Task requirements: From the data below, retype exactly the lines starting with the one that contains "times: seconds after" and ending with the one that contains "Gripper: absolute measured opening", both included.
Input records Block Start
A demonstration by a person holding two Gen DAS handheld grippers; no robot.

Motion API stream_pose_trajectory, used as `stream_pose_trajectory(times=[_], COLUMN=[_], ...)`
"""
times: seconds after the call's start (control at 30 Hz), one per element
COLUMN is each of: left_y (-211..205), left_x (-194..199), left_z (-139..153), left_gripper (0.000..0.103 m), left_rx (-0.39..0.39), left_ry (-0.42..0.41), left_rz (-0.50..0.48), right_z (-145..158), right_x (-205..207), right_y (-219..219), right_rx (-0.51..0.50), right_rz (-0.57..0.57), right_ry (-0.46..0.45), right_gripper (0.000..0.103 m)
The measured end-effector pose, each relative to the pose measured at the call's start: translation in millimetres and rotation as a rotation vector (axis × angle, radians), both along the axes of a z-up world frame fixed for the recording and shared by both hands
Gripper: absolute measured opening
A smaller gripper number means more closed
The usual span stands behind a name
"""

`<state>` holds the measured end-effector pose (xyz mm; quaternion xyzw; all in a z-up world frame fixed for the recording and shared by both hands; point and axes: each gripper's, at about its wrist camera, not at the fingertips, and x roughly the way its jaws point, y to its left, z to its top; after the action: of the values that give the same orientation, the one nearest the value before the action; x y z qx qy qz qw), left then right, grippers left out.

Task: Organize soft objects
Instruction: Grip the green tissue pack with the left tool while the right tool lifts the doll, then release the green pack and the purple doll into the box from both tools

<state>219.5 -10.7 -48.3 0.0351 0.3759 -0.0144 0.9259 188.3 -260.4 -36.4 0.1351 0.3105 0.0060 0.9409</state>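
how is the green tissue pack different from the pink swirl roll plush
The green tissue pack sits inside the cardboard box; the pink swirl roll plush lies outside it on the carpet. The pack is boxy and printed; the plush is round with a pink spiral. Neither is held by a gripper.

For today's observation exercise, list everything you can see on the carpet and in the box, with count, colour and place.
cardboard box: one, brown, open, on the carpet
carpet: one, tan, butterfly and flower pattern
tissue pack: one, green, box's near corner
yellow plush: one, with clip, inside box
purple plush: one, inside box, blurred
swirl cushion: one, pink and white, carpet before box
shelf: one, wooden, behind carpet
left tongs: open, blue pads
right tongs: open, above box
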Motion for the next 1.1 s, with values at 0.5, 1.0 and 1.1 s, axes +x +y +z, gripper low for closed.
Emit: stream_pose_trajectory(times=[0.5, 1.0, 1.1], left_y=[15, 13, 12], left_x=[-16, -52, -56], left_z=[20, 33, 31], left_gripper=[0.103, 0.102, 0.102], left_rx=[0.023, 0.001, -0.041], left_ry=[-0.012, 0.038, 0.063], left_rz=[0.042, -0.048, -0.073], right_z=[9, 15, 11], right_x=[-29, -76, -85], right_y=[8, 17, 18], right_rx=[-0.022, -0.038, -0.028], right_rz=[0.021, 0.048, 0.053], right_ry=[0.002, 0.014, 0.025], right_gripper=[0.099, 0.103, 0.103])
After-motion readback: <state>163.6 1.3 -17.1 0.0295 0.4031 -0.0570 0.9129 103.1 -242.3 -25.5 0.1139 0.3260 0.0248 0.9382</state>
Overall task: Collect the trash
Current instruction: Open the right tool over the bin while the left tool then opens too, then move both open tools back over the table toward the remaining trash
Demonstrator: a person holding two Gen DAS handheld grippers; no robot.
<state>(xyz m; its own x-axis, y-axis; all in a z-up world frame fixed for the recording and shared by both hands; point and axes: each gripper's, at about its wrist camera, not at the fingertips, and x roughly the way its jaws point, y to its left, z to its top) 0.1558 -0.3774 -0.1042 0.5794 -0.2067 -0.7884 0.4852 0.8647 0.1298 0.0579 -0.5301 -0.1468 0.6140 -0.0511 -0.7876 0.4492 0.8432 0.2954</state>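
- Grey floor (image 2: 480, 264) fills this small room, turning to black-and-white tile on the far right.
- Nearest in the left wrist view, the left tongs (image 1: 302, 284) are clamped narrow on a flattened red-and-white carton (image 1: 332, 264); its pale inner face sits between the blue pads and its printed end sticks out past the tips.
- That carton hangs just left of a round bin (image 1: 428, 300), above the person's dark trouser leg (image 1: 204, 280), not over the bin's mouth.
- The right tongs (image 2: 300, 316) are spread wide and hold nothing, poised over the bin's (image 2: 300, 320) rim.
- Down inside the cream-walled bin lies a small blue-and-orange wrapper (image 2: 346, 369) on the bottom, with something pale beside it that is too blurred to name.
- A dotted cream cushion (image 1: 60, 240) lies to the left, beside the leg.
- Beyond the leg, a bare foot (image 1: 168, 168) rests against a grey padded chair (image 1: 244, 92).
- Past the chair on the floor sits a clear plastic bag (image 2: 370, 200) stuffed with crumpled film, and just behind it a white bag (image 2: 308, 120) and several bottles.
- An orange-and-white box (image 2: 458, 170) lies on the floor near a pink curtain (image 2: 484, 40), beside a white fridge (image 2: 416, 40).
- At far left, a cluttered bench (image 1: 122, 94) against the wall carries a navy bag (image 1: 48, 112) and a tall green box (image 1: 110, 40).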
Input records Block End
Task output:
times: seconds after the call's start (control at 30 Hz), one per element
COLUMN is each of: left_y (-211..205), left_x (-194..199), left_z (-139..153), left_gripper (0.000..0.103 m), left_rx (-0.39..0.39), left_ry (-0.42..0.41), left_rz (-0.50..0.48), right_z (-145..158), right_x (-205..207), right_y (-219..219), right_rx (-0.51..0.50), right_rz (-0.57..0.57), right_ry (-0.46..0.45), right_gripper (0.000..0.103 m)
The measured end-effector pose, each relative to the pose measured at the call's start: translation in millimetres and rotation as a rotation vector (axis × angle, radians), both along the axes of a z-up world frame fixed for the recording and shared by both hands
Gripper: absolute measured opening

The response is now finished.